Problem description =>
Every entry in the data is to be written out exactly; no picture belongs in the copy.

******

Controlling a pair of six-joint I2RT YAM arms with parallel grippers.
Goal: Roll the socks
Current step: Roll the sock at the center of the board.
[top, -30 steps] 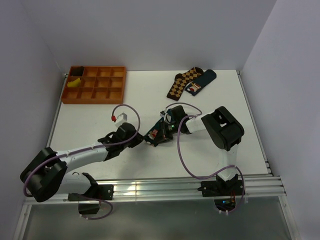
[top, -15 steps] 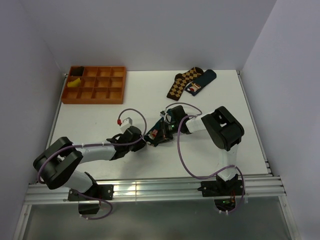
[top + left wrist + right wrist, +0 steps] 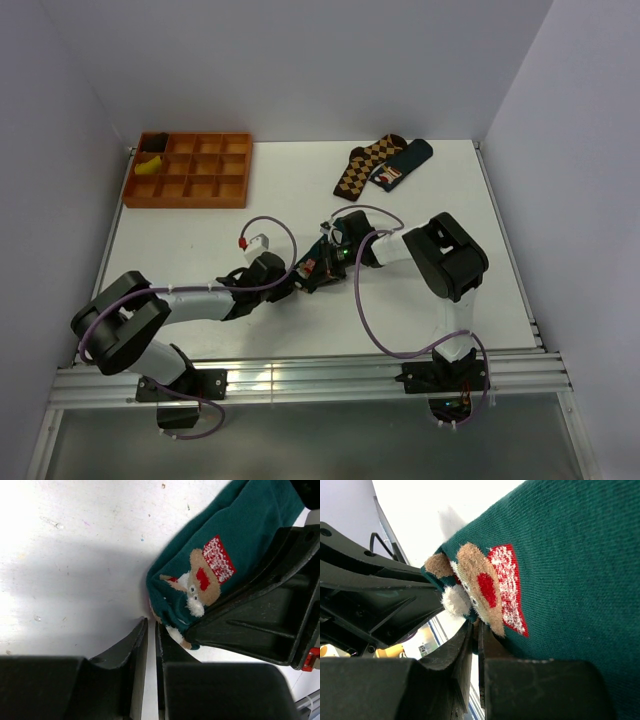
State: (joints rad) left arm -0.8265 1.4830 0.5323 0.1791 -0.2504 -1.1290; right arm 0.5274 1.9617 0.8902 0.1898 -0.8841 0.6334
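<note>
- We see the left gripper [image 3: 151,625] newly drawn in beside the socks [image 3: 235,535] in the middle of the table [image 3: 180,230], jaws nearly together, tips at the hem.
- The right gripper [image 3: 475,627] stays clamped on the teal fabric.
- We judge rolling can begin.

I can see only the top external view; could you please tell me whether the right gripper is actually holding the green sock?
Observer: Yes; its wrist view shows the right gripper closed on the edge of the green sock, right beside the cartoon patch.
Operator: Is the left gripper gripping it too?
Observer: No; the left gripper is almost shut, with only table showing in the gap, its tips at the sock's edge.
</note>
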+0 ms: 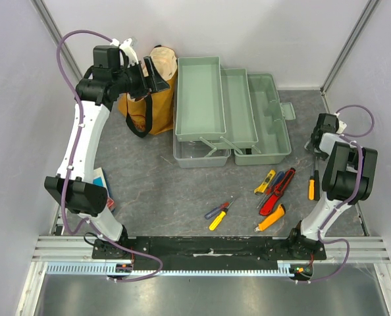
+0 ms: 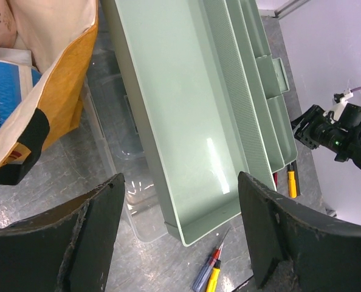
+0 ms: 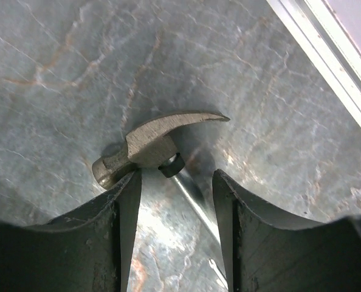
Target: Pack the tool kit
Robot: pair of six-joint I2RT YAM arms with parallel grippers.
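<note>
Steel hammer (image 3: 153,140) lies with shaft between the right pincer's (image 3: 177,176) open jaws, head just beyond.

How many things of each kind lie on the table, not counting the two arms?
Toolbox: 1
Bag: 1
Booklet: 1
Hammer: 1
Smaller hand tools: 6
Total: 10

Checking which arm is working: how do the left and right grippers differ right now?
The left gripper hangs raised beside the toolbox, jaws wide, nothing between them; the right gripper sits low at the table, straddling the hammer shaft. The left's gap looks wider than the right's. Shared: neither grips anything yet.
</note>
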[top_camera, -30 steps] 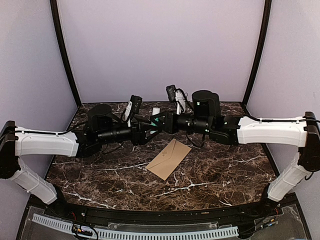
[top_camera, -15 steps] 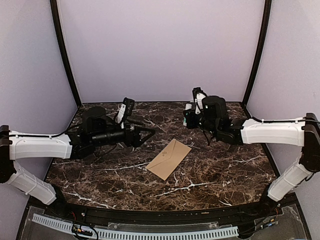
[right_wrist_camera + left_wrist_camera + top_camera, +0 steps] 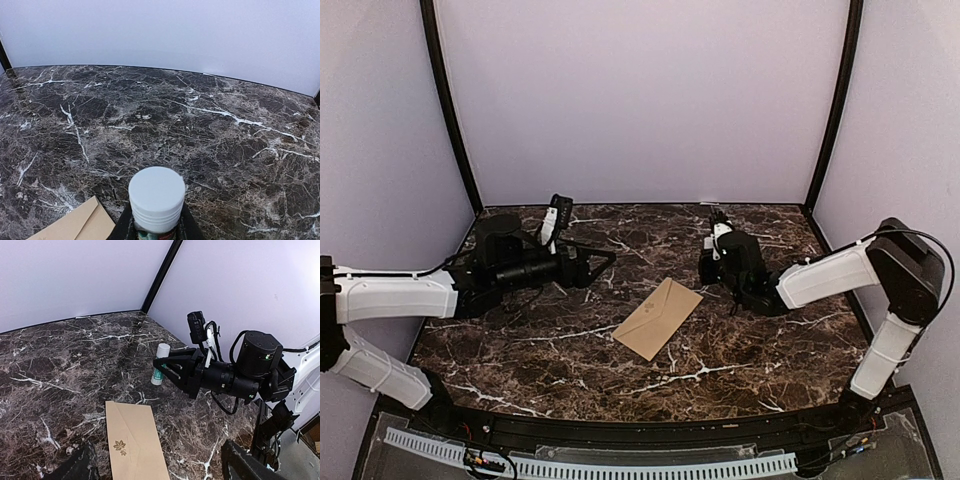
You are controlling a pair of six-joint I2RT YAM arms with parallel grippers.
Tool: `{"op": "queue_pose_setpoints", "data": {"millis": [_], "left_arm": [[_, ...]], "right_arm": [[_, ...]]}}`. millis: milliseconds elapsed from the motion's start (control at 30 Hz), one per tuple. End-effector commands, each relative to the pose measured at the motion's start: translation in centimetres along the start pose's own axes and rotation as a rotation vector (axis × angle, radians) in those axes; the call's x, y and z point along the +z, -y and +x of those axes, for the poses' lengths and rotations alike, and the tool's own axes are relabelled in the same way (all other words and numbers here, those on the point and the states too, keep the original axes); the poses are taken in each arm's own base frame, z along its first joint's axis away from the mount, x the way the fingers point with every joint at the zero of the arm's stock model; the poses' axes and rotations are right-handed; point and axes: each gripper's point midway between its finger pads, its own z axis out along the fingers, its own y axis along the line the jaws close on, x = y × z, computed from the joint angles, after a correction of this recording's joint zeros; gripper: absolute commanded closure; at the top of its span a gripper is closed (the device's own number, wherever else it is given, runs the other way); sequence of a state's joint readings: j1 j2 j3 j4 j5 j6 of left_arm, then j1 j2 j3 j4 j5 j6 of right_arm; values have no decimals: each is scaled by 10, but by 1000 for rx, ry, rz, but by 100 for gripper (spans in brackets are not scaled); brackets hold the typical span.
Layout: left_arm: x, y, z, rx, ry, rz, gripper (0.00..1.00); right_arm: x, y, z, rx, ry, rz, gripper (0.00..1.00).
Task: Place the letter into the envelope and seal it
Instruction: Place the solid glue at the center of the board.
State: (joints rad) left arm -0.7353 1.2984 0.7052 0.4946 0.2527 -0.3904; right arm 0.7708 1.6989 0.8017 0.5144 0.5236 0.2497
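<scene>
Left jaws wide open, empty, above the tabletop. Right jaws narrow, clamped on an upright glue stick, with its white cap poking above them. Can't tell if its base touches the tabletop. Envelope lies flat, flap closed, between both jaws, below them, touching neither.

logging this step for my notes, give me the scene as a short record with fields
surface: dark marble table
envelope: tan, flat mid-table, flap down, leaf mark showing, untouched
glue stick: white cap up, held by the right gripper
left gripper: open, empty, left of the envelope
letter: not in view
</scene>
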Motion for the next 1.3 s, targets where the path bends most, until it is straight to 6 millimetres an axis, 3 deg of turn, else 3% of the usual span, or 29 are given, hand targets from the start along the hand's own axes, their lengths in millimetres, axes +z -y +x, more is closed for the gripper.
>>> {"op": "queue_pose_setpoints", "data": {"millis": [0,467,1267], "left_arm": [[-9,-2,-1,-11,13,-10,16],[-11,-8,-2,-10,17,-19,16],[-9,-10,3,-20,5,-19,16]], "right_arm": [[7,6,-10,11,78,34,100],[30,6,30,-38,4,35,100],[33,13,57,-52,-50,63,100]]}}
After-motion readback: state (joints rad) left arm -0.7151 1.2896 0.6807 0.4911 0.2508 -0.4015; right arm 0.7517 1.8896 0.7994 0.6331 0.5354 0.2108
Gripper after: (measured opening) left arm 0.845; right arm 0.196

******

Completed exercise =>
Controlling a pair of six-joint I2RT YAM arms with parallel grippers.
Goal: Roll the socks
Current step: Roll the sock at the center of the board.
[top, -30 steps] 
[top, -15 steps] 
[top + left wrist + right wrist, +0 steps] 
State: (joints rad) left arm -0.8265 1.4830 0.5323 0.1791 -0.2504 -1.1290; right arm 0.5274 1.9617 0.8902 0.1898 -0.8841 0.6334
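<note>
- We see the left gripper [image 3: 151,625] newly drawn in beside the socks [image 3: 235,535] in the middle of the table [image 3: 180,230], jaws nearly together, tips at the hem.
- The right gripper [image 3: 475,627] stays clamped on the teal fabric.
- We judge rolling can begin.

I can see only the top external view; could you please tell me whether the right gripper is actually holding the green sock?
Observer: Yes; its wrist view shows the right gripper closed on the edge of the green sock, right beside the cartoon patch.
Operator: Is the left gripper gripping it too?
Observer: No; the left gripper is almost shut, with only table showing in the gap, its tips at the sock's edge.
</note>
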+0 ms: 
+0 ms: 
+0 ms: 
Target: Pack the tool kit
Robot: pair of six-joint I2RT YAM arms with parallel grippers.
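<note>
Steel hammer (image 3: 153,140) lies with shaft between the right pincer's (image 3: 177,176) open jaws, head just beyond.

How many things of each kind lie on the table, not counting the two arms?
Toolbox: 1
Bag: 1
Booklet: 1
Hammer: 1
Smaller hand tools: 6
Total: 10

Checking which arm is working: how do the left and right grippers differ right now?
The left gripper hangs raised beside the toolbox, jaws wide, nothing between them; the right gripper sits low at the table, straddling the hammer shaft. The left's gap looks wider than the right's. Shared: neither grips anything yet.
</note>
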[top_camera, -30 steps] 
[top_camera, -15 steps] 
[right_wrist_camera + left_wrist_camera + top_camera, +0 steps] 
You are controlling a pair of six-joint I2RT YAM arms with parallel grippers.
Tool: `{"op": "queue_pose_setpoints", "data": {"millis": [_], "left_arm": [[_, ...]], "right_arm": [[_, ...]]}}`. millis: milliseconds elapsed from the motion's start (control at 30 Hz), one per tuple. End-effector commands, each relative to the pose measured at the motion's start: translation in centimetres along the start pose's own axes and rotation as a rotation vector (axis × angle, radians) in those axes; the call's x, y and z point along the +z, -y and +x of those axes, for the poses' lengths and rotations alike, and the tool's own axes are relabelled in the same way (all other words and numbers here, those on the point and the states too, keep the original axes); the poses are taken in each arm's own base frame, z along its first joint's axis away from the mount, x the way the fingers point with every joint at the zero of the arm's stock model; the poses' axes and rotations are right-handed; point and axes: each gripper's point midway between its finger pads, its own z axis out along the fingers, its own y axis along the line the jaws close on, x = y × z, computed from the joint angles, after a correction of this recording's joint zeros; gripper: absolute commanded closure; at the top of its span a gripper is closed (the device's own number, wherever else it is given, runs the other way); sequence of a state's joint readings: j1 j2 j3 j4 j5 j6 of left_arm, then j1 j2 j3 j4 j5 j6 of right_arm; values have no decimals: each is scaled by 10, but by 1000 for rx, ry, rz, but by 100 for gripper (spans in brackets are not scaled); brackets hold the typical span.
Layout: left_arm: x, y, z, rx, ry, rz, gripper (0.00..1.00); right_arm: x, y, z, rx, ry, rz, gripper (0.00..1.00).
Task: Place the letter into the envelope and seal it
Instruction: Place the solid glue at the center of the board.
State: (joints rad) left arm -0.7353 1.2984 0.7052 0.4946 0.2527 -0.3904; right arm 0.7708 1.6989 0.8017 0.5144 0.5236 0.2497
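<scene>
Left jaws wide open, empty, above the tabletop. Right jaws narrow, clamped on an upright glue stick, with its white cap poking above them. Can't tell if its base touches the tabletop. Envelope lies flat, flap closed, between both jaws, below them, touching neither.

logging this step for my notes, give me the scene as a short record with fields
surface: dark marble table
envelope: tan, flat mid-table, flap down, leaf mark showing, untouched
glue stick: white cap up, held by the right gripper
left gripper: open, empty, left of the envelope
letter: not in view
</scene>
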Motion for the next 1.3 s, targets where the path bends most, until it is straight to 6 millimetres an axis, 3 deg of turn, else 3% of the usual span, or 29 are given, hand targets from the start along the hand's own axes, their lengths in millimetres, axes +z -y +x, more is closed for the gripper.
>>> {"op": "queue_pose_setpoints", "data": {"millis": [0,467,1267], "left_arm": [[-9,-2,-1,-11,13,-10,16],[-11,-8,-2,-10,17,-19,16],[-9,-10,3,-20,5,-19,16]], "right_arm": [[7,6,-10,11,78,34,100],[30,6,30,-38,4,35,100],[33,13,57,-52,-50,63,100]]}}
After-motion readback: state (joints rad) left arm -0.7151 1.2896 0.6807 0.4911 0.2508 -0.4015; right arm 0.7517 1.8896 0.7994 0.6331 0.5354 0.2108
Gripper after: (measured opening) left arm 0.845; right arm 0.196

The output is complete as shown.